Bruxelles, 15/05/2008 (Agence Europe) - La Commission européenne a publié début mai au Journal officiel de l'UE une recommandation relative à l'assurance qualité externe des contrôleurs légaux des comptes et des cabinets d'audit qui contrôlent les comptes d'entités d'intérêt public, telles que les entreprises cotées en bourse et les banques. Cette recommandation encadre notamment la façon dont la profession d'audit peut participer à ces systèmes nationaux tout en garantissant l'indépendance indispensable à ces systèmes.
La directive 2006/43/CE sur l'audit statutaire, dont la date limite de transposition expire fin juin 2008, impose la mise en place dans les États membres de systèmes externes d'assurance qualité pour le secteur de l'audit. Elle laisse cependant aux États membres une marge de manœuvre importante en ce qui concerne l'organisation de ces systèmes d'assurance qualité.
La recommandation de la Commission a donc pour objectif d'éviter que les parties intéressées aient l'impression qu'il existe des différences d'appréciation dans ce domaine par les États membres. Elle stipule notamment que les systèmes d'assurance qualité doivent être confiés à une autorité de supervision publique. Cette autorité détient la responsabilité ultime du système d'assurance qualité externe et ne doit pas émaner d'une association ou d'un organisme affilié aux professions comptables et d'audit. Elle peut aussi déléguer les tâches d'inspection à un autre organisme pour autant que celui-ci rende compte de ses activités à l'autorité publique de supervision. Celle-ci demeure compétente en matière d'approbation des programmes d'inspection, de validation des rapports d'inspection et de désignation des inspecteurs et experts participant aux inspections.
La recommandation autorise cependant un certain degré de flexibilité quant à la possibilité pour des experts comptables de participer aux examens menés au sein des entreprises d'audit. Lorsqu'une autorité publique de supervision estime qu'une « expertise spécifique » est nécessaire à la bonne conduite d'une inspection, les inspecteurs pourront être assistés par des experts issus de la profession. De même, lorsque dans un État membre, le nombre d'inspecteurs est insuffisant, l'autorité publique de supervision doit pouvoir autoriser des experts à effectuer les examens.
Une telle disposition est de nature à satisfaire la profession. Au nom de la Fédération européenne des experts comptables (FEE), Olivier Boutellis-Taft a qualifié de « raisonnable et pragmatique » l'approche de la Commission. La recommandation procure « la flexibilité nécessaire » pour développer des systèmes nationaux d'assurance qualité adaptés à la diversité des contextes nationaux, a-t-il indiqué. Notamment pour les États membres de petite taille qui ne disposent pas forcément des compétences et des ressources suffisantes ou dont le marché des capitaux est moins important. Selon lui, il convient de comprendre la notion d'autorité publique de supervision au sens d'autorité œuvrant pour l'intérêt général et non en tant qu'autorité nécessairement gouvernementale.

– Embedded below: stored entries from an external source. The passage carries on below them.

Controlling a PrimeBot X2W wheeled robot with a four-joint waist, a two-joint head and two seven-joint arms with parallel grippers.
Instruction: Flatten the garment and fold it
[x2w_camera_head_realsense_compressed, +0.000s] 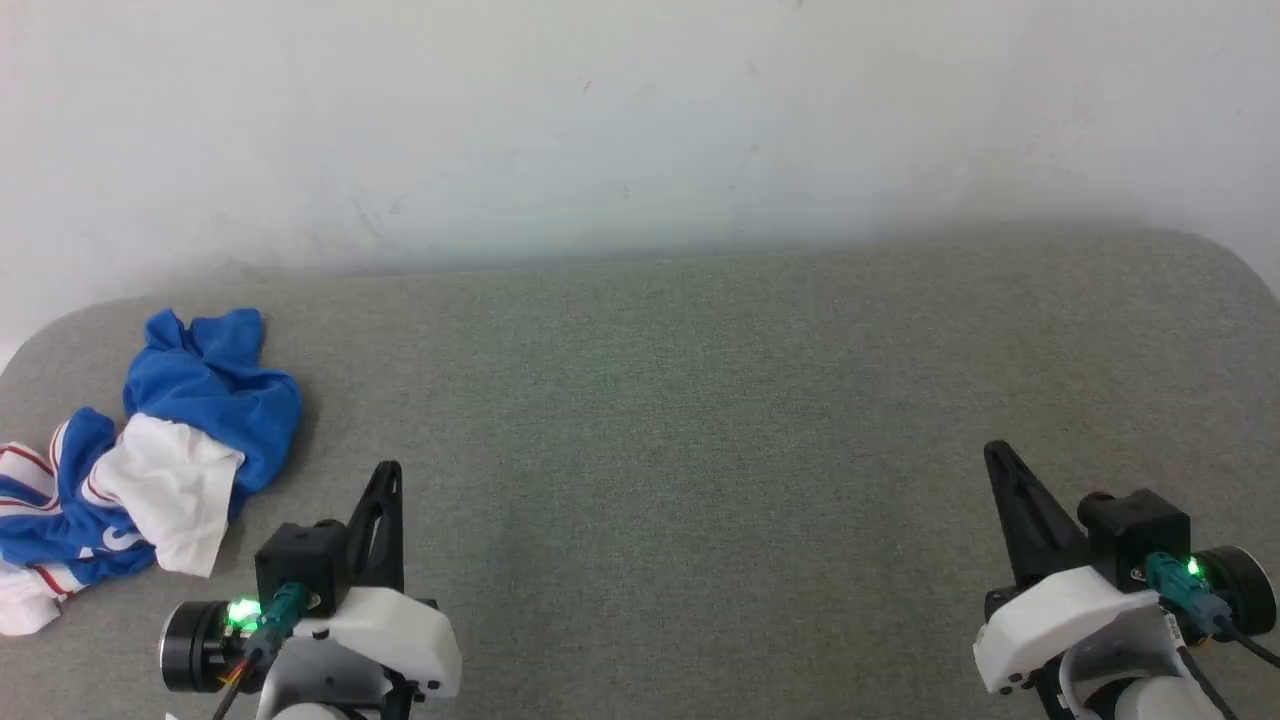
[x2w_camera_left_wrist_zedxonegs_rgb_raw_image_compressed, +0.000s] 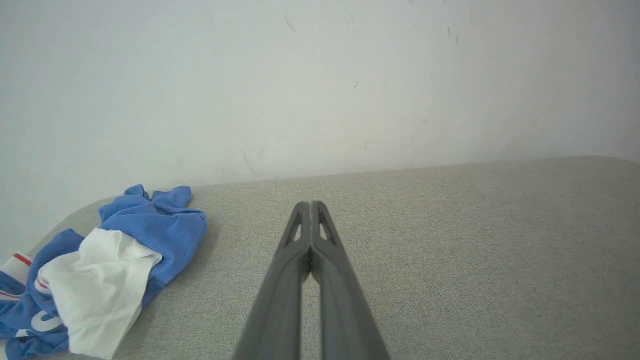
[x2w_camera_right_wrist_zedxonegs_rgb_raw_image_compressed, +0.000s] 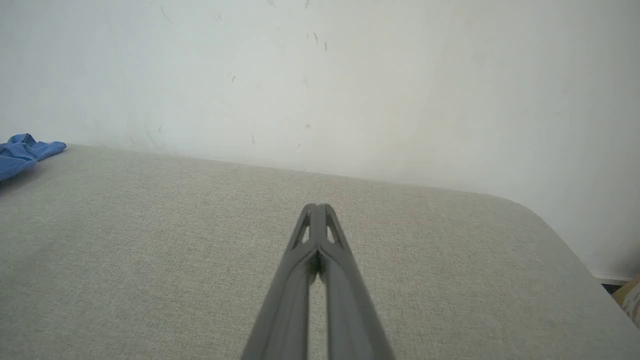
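The garment (x2w_camera_head_realsense_compressed: 170, 440), crumpled blue with a white sleeve and red stripes, lay at the worktop's (x2w_camera_head_realsense_compressed: 700, 400) left edge, near the closed, empty left gripper (x2w_camera_head_realsense_compressed: 388, 475), well apart from the closed, empty right gripper (x2w_camera_head_realsense_compressed: 995, 455).

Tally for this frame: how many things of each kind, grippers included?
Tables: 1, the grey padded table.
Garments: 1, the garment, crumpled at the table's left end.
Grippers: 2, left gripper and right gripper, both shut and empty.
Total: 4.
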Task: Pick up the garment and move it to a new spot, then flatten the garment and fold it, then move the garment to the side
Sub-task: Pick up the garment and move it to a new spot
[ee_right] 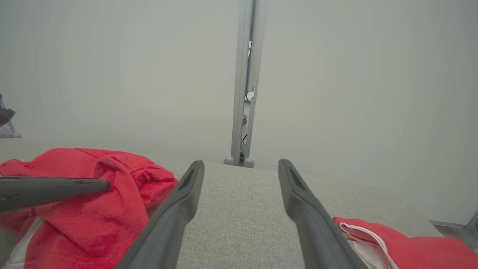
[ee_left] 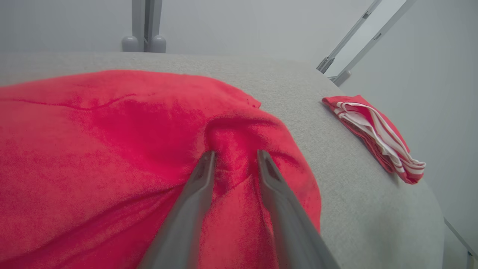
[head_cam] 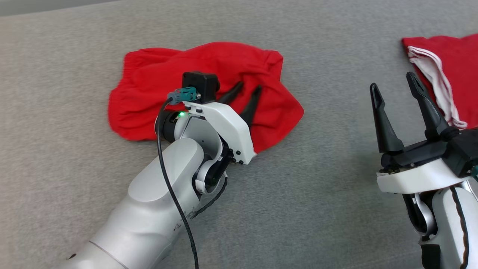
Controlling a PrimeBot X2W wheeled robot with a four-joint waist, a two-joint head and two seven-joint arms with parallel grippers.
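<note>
Garment (head_cam: 194, 71), red, lies crumpled on grey padded surface (head_cam: 328, 168). We note left gripper (head_cam: 248, 86) down on garment's right part, fingers apart w/ a low ridge of cloth between tips. Right gripper (head_cam: 392, 82) sits well right of garment, fingers spread wide, nothing between. Second red cloth w/ white trim (head_cam: 444, 56) lies further right.

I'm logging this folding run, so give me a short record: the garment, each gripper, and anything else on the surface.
garment: red garment, crumpled, unfolded, on the grey surface
left gripper: over the garment, jaws parted, a ridge of cloth between the tips
right gripper: open, holding nothing, off the garment
other: folded red-and-white cloth at the robot's far right
</note>
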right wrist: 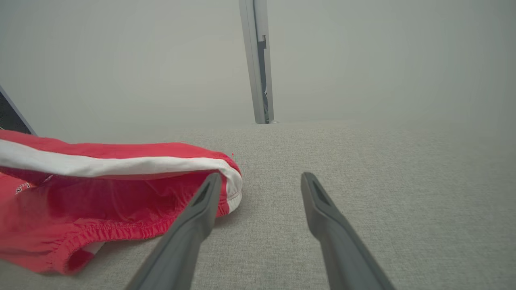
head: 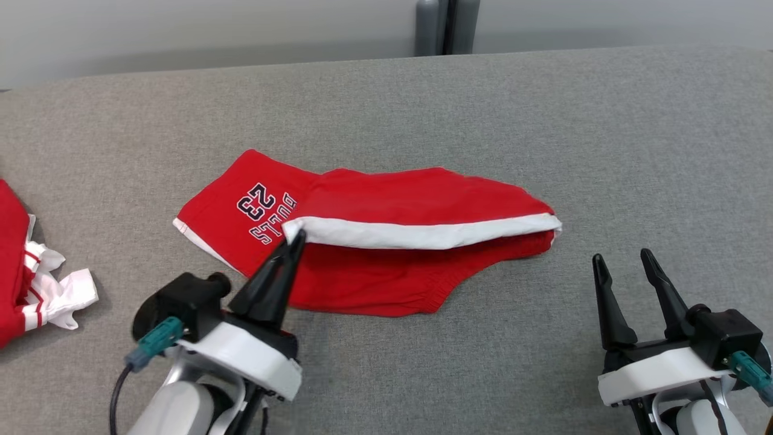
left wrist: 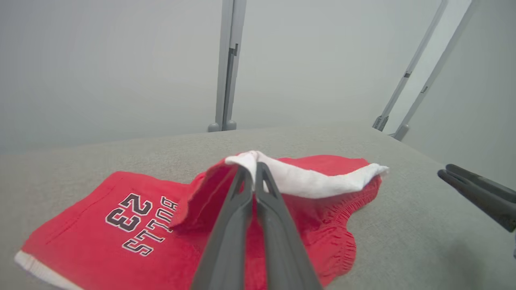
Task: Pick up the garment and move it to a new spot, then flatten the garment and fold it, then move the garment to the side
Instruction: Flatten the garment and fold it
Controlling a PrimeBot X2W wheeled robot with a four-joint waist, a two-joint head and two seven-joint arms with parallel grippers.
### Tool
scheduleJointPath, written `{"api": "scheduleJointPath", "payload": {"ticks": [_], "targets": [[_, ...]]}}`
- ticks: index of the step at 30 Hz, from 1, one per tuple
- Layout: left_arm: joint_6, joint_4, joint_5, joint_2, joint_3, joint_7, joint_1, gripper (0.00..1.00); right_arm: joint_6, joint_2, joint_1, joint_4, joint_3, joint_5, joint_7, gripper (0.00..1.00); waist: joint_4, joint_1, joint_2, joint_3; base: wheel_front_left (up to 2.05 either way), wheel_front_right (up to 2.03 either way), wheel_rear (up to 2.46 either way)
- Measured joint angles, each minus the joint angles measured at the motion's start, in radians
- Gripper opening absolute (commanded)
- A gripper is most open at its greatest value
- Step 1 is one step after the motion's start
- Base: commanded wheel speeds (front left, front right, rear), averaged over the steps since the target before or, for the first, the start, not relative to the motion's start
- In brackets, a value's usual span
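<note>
Head view: the red garment (head: 392, 199) lies mid-frame on the grey table (head: 543, 121). The left gripper (head: 296, 238) is clamped on the corner of its white hem (head: 423, 234). The right gripper (head: 622, 257), lower right, stands spread and empty. The light, limp cloth will likely sag, so the hem's far end suits a second hold.
</note>
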Motion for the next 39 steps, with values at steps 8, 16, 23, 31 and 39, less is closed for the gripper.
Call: {"api": "scheduleJointPath", "payload": {"ticks": [8,16,23,31,39], "targets": [[0.051,0.033,-0.064,0.046,0.123,-0.028,0.068,0.00,0.000,0.001,-0.004,0.001,0.000,-0.002,0.000,1.00,0.028,0.0000,0.0000,0.010,0.00,0.00,0.00],[0.027,0.183,-0.123,0.030,0.141,-0.058,0.082,0.00,0.000,-0.007,-0.019,0.005,0.008,-0.003,0.000,1.00,0.029,0.0000,0.0000,0.019,0.00,0.00,0.00],[0.015,0.275,-0.136,-0.005,0.133,-0.116,0.091,1.00,0.000,-0.010,-0.021,0.008,0.003,-0.003,0.000,1.00,0.023,0.0000,0.0000,0.010,0.00,0.00,0.00],[0.016,0.220,-0.063,-0.014,0.167,-0.200,0.095,1.00,0.000,-0.017,-0.014,0.010,0.000,-0.009,0.000,1.00,0.023,0.0000,0.0000,-0.031,0.00,0.00,0.00],[0.048,0.101,0.060,-0.012,0.225,-0.206,0.126,1.00,0.000,-0.021,0.011,0.010,-0.002,-0.019,0.000,1.00,0.026,0.0000,0.0000,-0.089,0.00,0.00,0.00]]}}
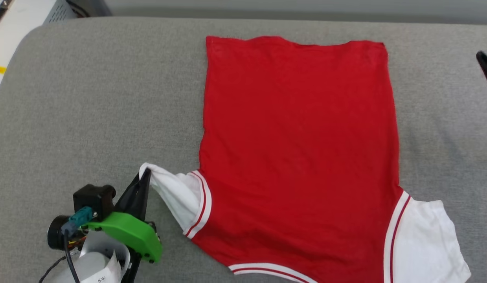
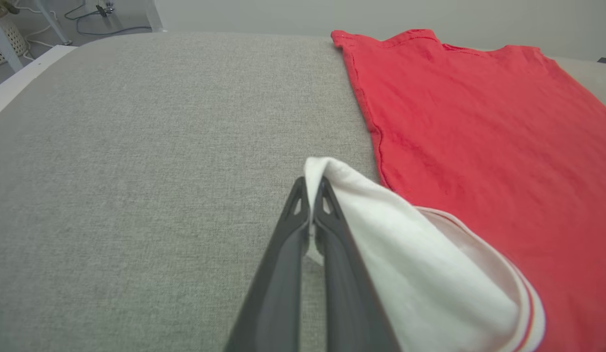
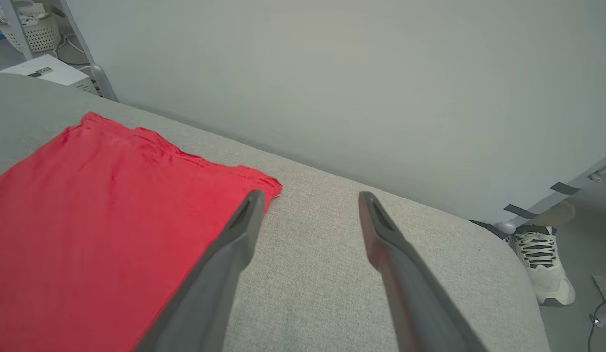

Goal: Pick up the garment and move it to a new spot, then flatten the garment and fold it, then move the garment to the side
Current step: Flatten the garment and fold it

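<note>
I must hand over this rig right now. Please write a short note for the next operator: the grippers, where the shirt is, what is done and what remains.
Left gripper: shut on the edge of the white sleeve on the robot's left, which is raised a little.
Right gripper: open, holding nothing, over the table beside the garment's far hem corner.
Garment: spread flat on the grey table, plain red side up, collar toward the robot. The other sleeve lies flat.
Done: flattening, it seems.
Left: fold it, then move it to the side.
</note>
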Controlling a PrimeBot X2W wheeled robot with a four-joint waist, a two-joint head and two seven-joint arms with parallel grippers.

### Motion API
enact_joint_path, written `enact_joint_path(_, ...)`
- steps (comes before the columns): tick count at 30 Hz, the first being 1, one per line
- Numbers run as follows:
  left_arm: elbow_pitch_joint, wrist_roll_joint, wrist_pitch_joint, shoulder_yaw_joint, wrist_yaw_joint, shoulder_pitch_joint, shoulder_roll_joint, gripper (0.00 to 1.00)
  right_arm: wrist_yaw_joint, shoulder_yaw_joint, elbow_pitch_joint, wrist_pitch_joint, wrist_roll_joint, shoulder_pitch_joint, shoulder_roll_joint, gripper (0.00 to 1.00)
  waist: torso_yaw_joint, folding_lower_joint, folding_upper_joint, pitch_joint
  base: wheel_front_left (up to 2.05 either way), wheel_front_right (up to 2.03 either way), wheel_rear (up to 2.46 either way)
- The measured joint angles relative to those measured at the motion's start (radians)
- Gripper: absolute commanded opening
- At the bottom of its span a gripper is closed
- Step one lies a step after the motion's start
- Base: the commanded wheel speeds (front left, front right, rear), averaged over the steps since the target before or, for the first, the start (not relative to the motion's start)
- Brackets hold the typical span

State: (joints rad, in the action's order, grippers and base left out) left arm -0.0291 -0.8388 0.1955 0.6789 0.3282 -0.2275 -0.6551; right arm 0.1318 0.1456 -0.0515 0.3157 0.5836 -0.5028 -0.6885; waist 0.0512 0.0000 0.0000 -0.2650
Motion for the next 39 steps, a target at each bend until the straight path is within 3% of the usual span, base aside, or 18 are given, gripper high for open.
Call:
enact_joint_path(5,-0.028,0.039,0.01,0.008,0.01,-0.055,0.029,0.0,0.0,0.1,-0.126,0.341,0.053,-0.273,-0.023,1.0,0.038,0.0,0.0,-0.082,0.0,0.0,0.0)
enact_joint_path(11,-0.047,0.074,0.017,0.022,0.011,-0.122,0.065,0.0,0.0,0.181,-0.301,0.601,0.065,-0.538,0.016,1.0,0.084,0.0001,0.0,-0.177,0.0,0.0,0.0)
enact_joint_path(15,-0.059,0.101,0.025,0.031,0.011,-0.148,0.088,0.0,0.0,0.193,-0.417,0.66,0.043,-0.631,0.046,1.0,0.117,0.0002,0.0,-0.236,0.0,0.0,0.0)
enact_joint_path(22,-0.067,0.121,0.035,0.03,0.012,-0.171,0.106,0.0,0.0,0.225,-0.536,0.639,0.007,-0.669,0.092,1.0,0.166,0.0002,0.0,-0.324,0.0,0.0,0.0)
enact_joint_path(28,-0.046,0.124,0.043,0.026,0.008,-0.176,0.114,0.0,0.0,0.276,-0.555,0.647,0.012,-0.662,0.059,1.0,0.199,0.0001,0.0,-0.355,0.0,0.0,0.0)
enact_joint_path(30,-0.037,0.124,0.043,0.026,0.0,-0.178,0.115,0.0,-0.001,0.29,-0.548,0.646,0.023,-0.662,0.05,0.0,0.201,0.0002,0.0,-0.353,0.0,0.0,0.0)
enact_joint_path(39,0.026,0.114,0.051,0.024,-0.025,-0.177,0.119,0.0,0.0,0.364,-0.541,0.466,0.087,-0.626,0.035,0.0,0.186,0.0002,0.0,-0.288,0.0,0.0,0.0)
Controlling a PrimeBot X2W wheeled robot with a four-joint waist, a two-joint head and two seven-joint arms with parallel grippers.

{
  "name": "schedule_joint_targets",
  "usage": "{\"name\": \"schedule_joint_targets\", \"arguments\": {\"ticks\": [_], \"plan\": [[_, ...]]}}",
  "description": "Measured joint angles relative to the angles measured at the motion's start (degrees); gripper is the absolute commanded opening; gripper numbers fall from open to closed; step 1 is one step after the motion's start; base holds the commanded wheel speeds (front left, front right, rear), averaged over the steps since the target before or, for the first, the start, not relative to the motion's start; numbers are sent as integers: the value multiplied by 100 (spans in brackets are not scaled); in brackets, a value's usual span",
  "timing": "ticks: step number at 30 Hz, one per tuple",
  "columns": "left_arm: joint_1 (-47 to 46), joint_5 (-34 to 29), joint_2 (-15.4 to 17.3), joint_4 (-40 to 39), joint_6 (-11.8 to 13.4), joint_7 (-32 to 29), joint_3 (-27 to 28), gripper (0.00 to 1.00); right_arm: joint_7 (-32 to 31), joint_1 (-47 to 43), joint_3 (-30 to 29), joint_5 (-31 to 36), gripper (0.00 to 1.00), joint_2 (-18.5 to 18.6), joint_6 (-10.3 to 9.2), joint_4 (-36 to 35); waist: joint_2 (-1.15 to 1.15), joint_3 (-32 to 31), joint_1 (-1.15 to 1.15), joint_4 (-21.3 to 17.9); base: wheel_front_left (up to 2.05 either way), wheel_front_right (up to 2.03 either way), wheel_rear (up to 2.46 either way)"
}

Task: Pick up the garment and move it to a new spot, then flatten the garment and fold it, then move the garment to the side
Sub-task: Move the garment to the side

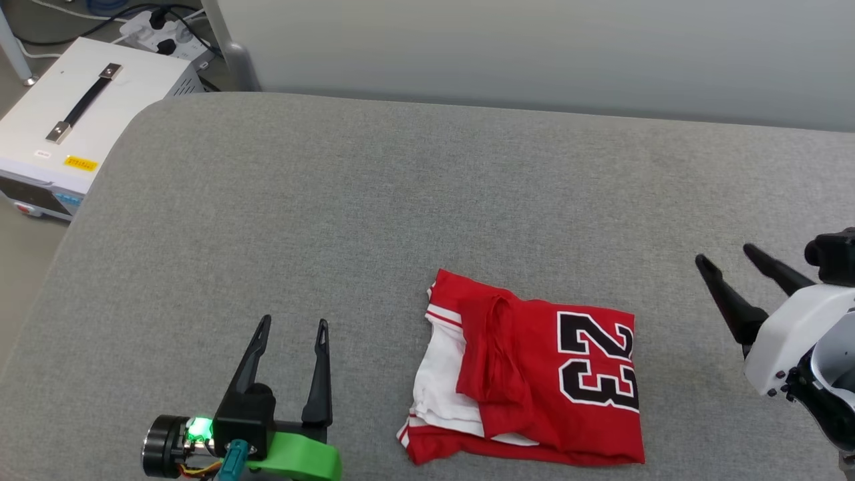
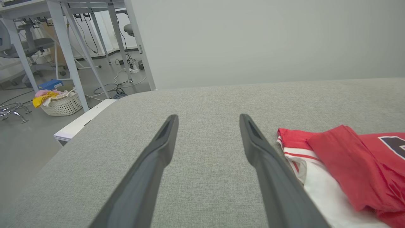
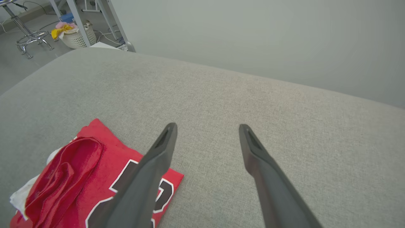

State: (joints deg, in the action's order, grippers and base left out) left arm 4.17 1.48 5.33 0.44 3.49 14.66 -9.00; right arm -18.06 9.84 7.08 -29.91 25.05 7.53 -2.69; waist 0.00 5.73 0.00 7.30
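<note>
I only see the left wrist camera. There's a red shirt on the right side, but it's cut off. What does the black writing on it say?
Observer: The red jersey shows a big black 23 with white outlines.
Operator: Where's the other gripper?
Observer: The right gripper is on the jersey's other side, open, not touching it.
Operator: Is the shirt folded up?
Observer: Yes, the head view shows it all: a rumpled folded rectangle lying between the left gripper and the right one.
</note>
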Motion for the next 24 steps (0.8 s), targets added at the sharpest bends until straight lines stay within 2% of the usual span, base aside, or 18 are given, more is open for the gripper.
{"name": "schedule_joint_targets", "arguments": {"ticks": [5,9,15,24], "plan": [[-109,0,-26,18,-22,0,-58,100,-1426,15,404,-951,100,381,0,91,0,120,0,105,0,0,0],[-183,1,-43,27,-23,0,-93,100,-2114,-42,520,-1559,100,452,0,158,0,207,0,201,0,0,0],[-268,2,-80,31,-24,0,-164,100,-2455,-190,694,-1842,100,402,0,303,0,369,0,350,0,0,0],[-438,7,-126,51,-26,0,-220,100,-2358,-101,1088,-1939,100,81,0,776,0,691,0,536,0,0,0]]}}
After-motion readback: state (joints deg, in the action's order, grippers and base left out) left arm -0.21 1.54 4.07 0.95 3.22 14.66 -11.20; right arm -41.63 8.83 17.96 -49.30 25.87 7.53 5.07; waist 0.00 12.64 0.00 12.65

La recommandation entend par ailleurs rendre plus transparents les résultats des inspections. Le contrôleur légal des comptes ou le cabinet d'audit ayant fait l'objet d'une inspection dispose d'une période maximale d'un an à partir de la communication du rapport d'inspection pour prendre des mesures conformément aux recommandations sur son système interne de contrôle qualité. S'il n'a pas pris les mesures appropriées, l'autorité de supervision publique doit rendre publiques les principales insuffisances constatées lors de l'inspection. Elle doit avoir le droit de prendre des mesures disciplinaires ou d'imposer des sanctions. Voir: http: //eur-lex.europa.eu/LexUriServ/LexUriServ.do?uri=OJ: L: 2008: 120: 0020: 0024: FR: PDF (M.B.)